*** Opening of Material provided ***

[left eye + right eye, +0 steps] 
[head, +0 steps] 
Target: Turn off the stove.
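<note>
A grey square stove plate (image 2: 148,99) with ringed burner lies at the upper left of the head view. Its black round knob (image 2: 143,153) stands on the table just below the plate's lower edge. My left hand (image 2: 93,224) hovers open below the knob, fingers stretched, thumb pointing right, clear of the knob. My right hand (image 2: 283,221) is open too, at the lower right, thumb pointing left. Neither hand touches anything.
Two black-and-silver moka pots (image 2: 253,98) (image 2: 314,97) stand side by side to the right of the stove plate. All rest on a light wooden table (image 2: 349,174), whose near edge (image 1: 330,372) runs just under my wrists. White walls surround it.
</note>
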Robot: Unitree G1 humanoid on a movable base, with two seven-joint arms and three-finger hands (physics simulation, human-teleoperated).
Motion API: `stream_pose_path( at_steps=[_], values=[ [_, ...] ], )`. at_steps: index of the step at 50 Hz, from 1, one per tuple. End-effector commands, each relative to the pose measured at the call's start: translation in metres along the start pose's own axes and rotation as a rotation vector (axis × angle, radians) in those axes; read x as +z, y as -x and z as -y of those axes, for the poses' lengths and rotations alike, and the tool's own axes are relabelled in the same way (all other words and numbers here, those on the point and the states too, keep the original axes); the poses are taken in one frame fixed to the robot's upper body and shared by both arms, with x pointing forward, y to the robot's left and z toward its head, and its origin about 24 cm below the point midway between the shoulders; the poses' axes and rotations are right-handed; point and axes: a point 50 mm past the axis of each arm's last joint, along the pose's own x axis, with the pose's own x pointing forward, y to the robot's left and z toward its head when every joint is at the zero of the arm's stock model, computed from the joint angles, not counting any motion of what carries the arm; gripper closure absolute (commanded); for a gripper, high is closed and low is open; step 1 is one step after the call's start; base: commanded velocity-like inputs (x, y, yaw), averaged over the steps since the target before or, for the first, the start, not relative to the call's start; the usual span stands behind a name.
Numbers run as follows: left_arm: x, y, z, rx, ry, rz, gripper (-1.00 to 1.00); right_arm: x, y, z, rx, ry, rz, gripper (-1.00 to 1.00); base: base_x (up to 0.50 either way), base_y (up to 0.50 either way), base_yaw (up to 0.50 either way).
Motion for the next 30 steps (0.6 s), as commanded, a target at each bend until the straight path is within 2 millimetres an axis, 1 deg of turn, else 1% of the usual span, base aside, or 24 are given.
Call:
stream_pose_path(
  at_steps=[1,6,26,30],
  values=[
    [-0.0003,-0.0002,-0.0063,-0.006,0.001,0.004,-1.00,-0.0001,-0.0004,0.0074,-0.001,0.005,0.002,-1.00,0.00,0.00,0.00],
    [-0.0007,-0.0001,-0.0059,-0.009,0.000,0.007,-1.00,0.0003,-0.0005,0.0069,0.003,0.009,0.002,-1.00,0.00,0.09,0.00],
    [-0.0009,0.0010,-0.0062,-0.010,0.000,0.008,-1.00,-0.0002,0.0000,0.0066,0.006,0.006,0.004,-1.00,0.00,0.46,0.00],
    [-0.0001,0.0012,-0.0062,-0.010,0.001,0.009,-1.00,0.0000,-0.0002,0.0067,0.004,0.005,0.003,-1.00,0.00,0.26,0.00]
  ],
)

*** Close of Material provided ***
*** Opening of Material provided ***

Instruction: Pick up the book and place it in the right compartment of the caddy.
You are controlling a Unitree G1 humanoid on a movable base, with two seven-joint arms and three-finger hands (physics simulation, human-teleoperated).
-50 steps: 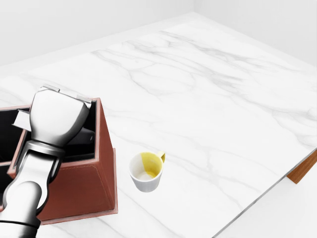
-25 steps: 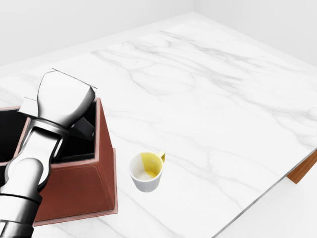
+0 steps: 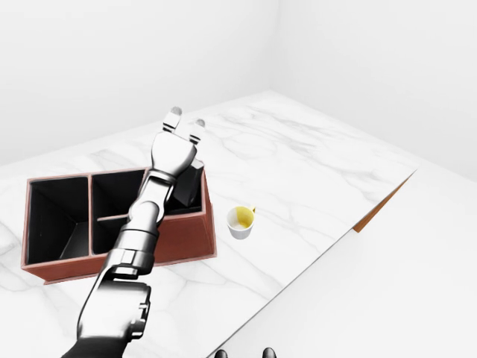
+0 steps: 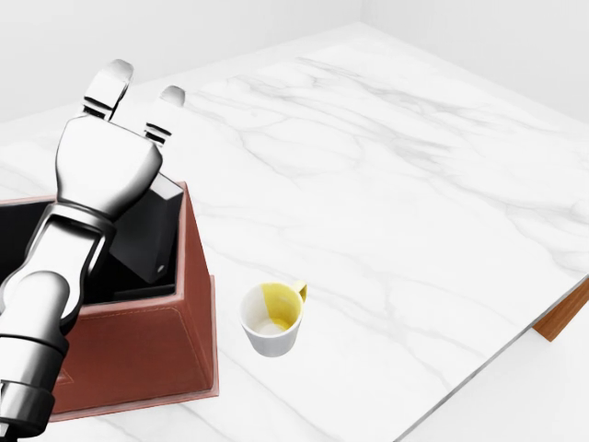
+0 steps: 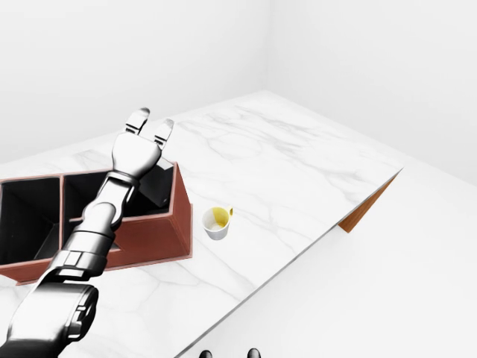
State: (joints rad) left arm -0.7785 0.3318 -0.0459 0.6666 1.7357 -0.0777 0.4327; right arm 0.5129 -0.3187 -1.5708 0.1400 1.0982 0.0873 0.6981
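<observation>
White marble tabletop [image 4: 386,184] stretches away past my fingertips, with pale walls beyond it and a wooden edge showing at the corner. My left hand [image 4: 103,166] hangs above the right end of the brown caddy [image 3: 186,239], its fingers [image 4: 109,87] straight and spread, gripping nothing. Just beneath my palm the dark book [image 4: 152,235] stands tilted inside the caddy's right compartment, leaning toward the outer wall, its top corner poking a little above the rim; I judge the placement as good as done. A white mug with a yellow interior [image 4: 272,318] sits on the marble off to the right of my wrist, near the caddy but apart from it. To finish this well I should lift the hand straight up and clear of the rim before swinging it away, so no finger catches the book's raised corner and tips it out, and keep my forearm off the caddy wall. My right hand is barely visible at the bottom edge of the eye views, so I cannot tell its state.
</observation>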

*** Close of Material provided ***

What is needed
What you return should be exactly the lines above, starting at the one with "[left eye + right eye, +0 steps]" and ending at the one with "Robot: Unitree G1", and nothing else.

Result of the exercise
[left eye + right eye, +0 steps] 
[head, +0 steps] 
Target: Turn off the stove.
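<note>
A grey square stove plate (image 2: 148,99) with ringed burner lies at the upper left of the head view. Its black round knob (image 2: 143,153) stands on the table just below the plate's lower edge. My left hand (image 2: 93,224) hovers open below the knob, fingers stretched, thumb pointing right, clear of the knob. My right hand (image 2: 283,221) is open too, at the lower right, thumb pointing left. Neither hand touches anything.
Two black-and-silver moka pots (image 2: 253,98) (image 2: 314,97) stand side by side to the right of the stove plate. All rest on a light wooden table (image 2: 349,174), whose near edge (image 1: 330,372) runs just under my wrists. White walls surround it.
</note>
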Robot: Unitree G1 humanoid on a movable base, with two seven-joint arms and three-finger hands (physics simulation, human-teleoperated).

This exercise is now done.